Mereka baru sadar itu anak mereka ketika sampai dirumahnya. Teman anaknya
tersebut mengetahuinya dan melaporkan kepada warga sekitar. Suami istri itu pun
diusir oleh warga masyarakat. Mereka tidak diterima dimanapun. Akhirnya mereka
menetap di sebuah gua di bawah Pura Gunung Lebah, Campuhan Ubud. Karena pernah
memakan daging manusia, mereka ketagihan dan menjadi sosok raksasa.

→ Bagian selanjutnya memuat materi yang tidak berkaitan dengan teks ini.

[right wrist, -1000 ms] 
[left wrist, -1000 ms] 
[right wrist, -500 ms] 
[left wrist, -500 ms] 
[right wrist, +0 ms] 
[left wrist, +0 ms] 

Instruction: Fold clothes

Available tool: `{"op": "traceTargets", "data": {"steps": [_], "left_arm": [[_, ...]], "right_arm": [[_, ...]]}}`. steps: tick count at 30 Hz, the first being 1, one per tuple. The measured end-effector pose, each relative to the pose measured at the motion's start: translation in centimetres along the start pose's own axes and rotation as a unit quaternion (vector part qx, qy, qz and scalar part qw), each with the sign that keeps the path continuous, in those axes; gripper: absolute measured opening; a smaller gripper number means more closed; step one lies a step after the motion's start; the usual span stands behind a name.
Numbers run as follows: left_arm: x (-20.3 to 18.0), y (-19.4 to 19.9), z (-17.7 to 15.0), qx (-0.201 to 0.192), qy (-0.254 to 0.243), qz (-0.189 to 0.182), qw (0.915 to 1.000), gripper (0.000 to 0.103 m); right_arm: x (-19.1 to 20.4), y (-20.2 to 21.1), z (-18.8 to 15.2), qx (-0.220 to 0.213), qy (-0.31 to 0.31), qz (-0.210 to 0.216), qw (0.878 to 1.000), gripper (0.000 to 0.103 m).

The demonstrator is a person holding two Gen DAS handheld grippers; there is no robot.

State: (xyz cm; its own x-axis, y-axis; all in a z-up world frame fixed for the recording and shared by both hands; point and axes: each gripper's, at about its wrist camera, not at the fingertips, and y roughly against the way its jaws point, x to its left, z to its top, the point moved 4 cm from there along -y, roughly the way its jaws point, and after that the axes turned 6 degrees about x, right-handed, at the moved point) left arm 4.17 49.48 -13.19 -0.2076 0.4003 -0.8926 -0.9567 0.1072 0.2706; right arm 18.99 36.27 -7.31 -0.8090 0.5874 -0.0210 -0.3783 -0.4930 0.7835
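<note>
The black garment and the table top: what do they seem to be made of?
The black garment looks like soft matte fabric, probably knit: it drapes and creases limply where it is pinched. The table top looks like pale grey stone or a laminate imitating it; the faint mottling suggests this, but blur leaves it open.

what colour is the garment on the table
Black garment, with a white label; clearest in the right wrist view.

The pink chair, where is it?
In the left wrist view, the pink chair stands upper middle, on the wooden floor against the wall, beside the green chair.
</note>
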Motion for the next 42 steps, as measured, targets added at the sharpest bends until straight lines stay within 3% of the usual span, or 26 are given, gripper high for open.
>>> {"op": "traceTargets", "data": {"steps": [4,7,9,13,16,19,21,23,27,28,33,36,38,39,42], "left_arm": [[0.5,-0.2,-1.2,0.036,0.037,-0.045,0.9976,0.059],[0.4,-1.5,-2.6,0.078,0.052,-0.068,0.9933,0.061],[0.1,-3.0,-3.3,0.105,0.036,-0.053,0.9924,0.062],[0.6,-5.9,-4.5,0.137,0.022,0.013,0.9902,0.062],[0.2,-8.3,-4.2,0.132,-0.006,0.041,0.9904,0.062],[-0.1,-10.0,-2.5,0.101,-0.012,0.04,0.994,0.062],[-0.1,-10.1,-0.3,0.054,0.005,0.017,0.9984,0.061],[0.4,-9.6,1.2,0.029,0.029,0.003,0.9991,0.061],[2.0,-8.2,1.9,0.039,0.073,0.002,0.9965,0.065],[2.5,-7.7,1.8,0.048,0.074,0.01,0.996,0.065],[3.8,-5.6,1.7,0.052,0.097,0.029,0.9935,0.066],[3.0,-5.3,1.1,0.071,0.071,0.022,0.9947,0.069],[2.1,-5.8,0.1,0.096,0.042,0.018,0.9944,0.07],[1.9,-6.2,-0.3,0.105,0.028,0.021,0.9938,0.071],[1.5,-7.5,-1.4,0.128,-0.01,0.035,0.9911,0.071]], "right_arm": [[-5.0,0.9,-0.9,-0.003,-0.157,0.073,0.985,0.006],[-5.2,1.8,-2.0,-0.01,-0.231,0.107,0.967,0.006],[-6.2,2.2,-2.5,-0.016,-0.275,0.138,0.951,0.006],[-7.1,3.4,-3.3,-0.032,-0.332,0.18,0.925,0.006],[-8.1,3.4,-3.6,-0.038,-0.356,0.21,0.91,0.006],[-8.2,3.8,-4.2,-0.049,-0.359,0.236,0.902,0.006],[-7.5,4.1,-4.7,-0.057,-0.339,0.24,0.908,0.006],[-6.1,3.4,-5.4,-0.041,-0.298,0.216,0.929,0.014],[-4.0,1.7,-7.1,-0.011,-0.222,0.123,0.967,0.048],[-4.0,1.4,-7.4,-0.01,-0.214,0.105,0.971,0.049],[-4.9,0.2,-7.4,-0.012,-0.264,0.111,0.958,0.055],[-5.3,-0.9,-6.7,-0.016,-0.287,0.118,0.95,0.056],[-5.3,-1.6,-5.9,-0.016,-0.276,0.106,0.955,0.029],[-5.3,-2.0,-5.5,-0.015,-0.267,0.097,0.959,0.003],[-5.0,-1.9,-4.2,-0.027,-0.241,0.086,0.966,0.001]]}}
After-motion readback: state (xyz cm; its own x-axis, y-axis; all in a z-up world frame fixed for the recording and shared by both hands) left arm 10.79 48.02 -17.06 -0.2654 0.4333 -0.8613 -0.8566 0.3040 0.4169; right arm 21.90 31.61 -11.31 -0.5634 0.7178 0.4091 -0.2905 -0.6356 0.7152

Setiap ada
upacara di Pura Gunung Lebah tersebut, mereka menculik penari Rejang (tarian sakral yang ditarikan
oleh gadis yang masih suci) yang berada di barisan paling belakang. Tidak hanya
itu mereka juga mengambil orang yang berjalan paling belakang saat ngiring. Para korban tersebut dimasukkan
ke dalam batu besar berlubang atau dalam istilah Balinya Lesung untuk ditumbuk lalu dimakan.
Warga
mulai menyadari hal tersebut karena setiap odalan
(upacara adat) terus terjadi hal tersebut berulang-ulang. Akhirnya warga
mempunyai rencana. Setiap penari Rejang dilengkapi bungkusan beras dalam plastik yang ujungnya disobek. Ketika
raksasa itu menculik penari
Rejang, beras akan
berceceran menuju tempat raksasa itu membawanya. Warga mengikuti ceceran beras
tersebut dan menemukan gua tempat persembunyian pasangan raksasa itu. Gua
tersebut akhirnya dibakar oleh warga dan raksasa itu mati terpanggang. Hingga
saat ini masih terdapat bekas gua yang diyakini sebagai tempat tinggal raksasa
itu dan lesung tempat menumbuk
korbannya juga masih ada. Warga sekitar tidak ada yang berani menginjak batu
tersebut yang dipercaya sebagai lesung milik raksasa.